Veja como funciona: sempre que caminhões reais conduzem numa autoestrada, a Waabi grava tudo — vídeo, radar, lidar, o estado do modelo de direção e assim por diante. É possível rebobinar essa gravação até um determinado momento e clonar esse quadro congelado com todos os dados dos sensores intactos. Depois, é possível inserir esse quadro no Waabi World e apertar o Play.
O cenário que se desenrola — no qual o camião virtual percorre o mesmo trecho da estrada que o camião real percorreu — deve corresponder quase exatamente ao mundo real. A Waabi então mede o quanto a simulação desvia-se do que realmente aconteceu no mundo físico.
Nenhum simulador é capaz de recriar as interações complexas do mundo real por muito tempo. Por isso, a Waabi extrai trechos da linha do tempo a cada 20 segundos, aproximadamente. Em seguida, roda milhares desses trechos, expondo o sistema a diversos cenários, como mudanças de faixa, frenagens bruscas, tráfego em sentido contrário, entre outros.
A Waabi afirma que o Waabi World tem 99,7% de precisão. Urtasun explica o que isso significa: “Imagine um camião a conduzir numa autoestrada a 30 metros por segundo,” diz ela. “Quando ele avança 30 metros, conseguimos prever onde tudo estará com uma margem de 10 centímetros.”

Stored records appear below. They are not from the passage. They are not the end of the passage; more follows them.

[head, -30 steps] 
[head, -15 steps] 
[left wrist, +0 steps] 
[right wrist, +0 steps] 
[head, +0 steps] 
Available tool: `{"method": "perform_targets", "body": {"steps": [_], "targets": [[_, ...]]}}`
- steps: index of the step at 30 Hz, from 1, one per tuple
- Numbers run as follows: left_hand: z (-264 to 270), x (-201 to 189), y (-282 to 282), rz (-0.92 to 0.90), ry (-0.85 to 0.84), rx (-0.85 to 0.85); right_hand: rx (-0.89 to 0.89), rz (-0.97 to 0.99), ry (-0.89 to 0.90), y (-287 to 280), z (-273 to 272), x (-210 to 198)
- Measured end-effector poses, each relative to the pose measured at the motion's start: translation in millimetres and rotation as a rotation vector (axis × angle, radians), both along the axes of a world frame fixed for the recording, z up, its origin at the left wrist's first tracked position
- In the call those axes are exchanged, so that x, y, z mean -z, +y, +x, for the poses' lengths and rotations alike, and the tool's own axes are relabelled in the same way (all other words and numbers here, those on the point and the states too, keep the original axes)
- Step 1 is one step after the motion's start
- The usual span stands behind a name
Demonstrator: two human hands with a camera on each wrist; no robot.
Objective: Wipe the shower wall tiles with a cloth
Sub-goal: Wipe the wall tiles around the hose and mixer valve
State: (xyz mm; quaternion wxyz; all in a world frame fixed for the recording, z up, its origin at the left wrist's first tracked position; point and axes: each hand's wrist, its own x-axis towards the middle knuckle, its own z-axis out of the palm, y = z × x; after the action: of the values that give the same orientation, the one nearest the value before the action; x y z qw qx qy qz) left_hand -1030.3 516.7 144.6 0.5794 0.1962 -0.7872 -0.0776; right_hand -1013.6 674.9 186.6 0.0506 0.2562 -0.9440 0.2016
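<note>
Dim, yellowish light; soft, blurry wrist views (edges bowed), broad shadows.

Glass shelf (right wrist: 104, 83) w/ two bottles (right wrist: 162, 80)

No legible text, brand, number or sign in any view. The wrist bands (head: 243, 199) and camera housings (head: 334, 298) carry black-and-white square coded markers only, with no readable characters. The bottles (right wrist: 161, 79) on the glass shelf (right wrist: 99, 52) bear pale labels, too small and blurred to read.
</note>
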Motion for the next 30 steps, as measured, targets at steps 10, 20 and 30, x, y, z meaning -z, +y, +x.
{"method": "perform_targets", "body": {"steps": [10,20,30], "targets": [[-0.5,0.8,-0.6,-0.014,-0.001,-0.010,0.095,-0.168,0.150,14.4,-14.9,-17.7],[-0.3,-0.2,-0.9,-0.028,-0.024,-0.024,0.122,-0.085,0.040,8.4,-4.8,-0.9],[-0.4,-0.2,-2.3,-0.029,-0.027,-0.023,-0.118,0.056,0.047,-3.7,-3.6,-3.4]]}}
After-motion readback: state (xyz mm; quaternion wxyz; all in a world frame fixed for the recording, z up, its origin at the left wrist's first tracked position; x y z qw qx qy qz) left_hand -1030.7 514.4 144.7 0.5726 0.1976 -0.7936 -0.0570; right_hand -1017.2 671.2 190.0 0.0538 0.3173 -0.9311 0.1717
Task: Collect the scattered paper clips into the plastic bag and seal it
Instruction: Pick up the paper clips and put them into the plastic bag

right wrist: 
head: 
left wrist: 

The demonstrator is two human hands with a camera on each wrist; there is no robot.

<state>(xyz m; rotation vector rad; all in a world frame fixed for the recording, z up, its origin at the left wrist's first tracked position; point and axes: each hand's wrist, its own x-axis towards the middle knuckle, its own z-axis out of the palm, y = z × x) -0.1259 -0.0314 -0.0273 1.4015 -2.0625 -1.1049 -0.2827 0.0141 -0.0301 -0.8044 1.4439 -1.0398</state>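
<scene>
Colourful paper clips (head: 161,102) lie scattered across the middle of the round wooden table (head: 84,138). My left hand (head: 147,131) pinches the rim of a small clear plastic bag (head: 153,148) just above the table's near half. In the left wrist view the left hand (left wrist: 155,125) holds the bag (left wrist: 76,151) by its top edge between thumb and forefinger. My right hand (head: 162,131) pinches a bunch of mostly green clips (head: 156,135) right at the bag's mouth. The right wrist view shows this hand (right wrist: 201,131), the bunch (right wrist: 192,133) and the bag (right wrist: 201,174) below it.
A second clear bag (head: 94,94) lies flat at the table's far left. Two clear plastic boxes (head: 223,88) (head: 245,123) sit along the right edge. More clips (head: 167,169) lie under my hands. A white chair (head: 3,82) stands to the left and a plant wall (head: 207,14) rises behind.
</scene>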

A Waabi pretende usar a sua simulação para comprovar a segurança do sistema ao buscar autorização dos reguladores para remover os condutores humanos dos seus camiões ainda este ano. “É uma parte muito importante das evidências,” diz Urtasun. “Não é a única evidência. Temos todo o material tradicional exigido pelos Departamentos de Trânsito, além dos padrões da indústria. Mas queremos elevar esses padrões a um novo patamar.”
“Uma correspondência de 99,7% na trajetória é um resultado robusto,” afirma Jamie Shotton, cientista-chefe da startup de carros autônomos Wayve. Mas ele observa que a Waabi não divulgou nenhum detalhe técnico além da publicação no blog anunciando o trabalho. “Sem os detalhes técnicos, a relevância disto ainda é incerta,” diz.
Shotton afirma que a Wayve prefere uma combinação de testes no mundo real e simulações virtuais. “O nosso objetivo não é apenas replicar o comportamento da direção do passado, mas criar ambientes de teste e treinos mais ricos e desafiadores que ampliem as capacidades dos veículos autônomos,” diz. “É aí que o teste no mundo real continua a ter valor crucial, expondo o sistema a interações espontâneas e complexas que a simulação, por si só, talvez não consiga reproduzir totalmente.”
Ainda assim, Urtasun acredita que a abordagem da Waabi será essencial para o sucesso em larga escala da indústria de veículos autônomos. “Isto resolve uma das grandes lacunas que temos hoje,” afirma. “É um chamado à ação no sentido de, — mostrar os seus números. É hora de haver responsabilidade em toda a indústria.”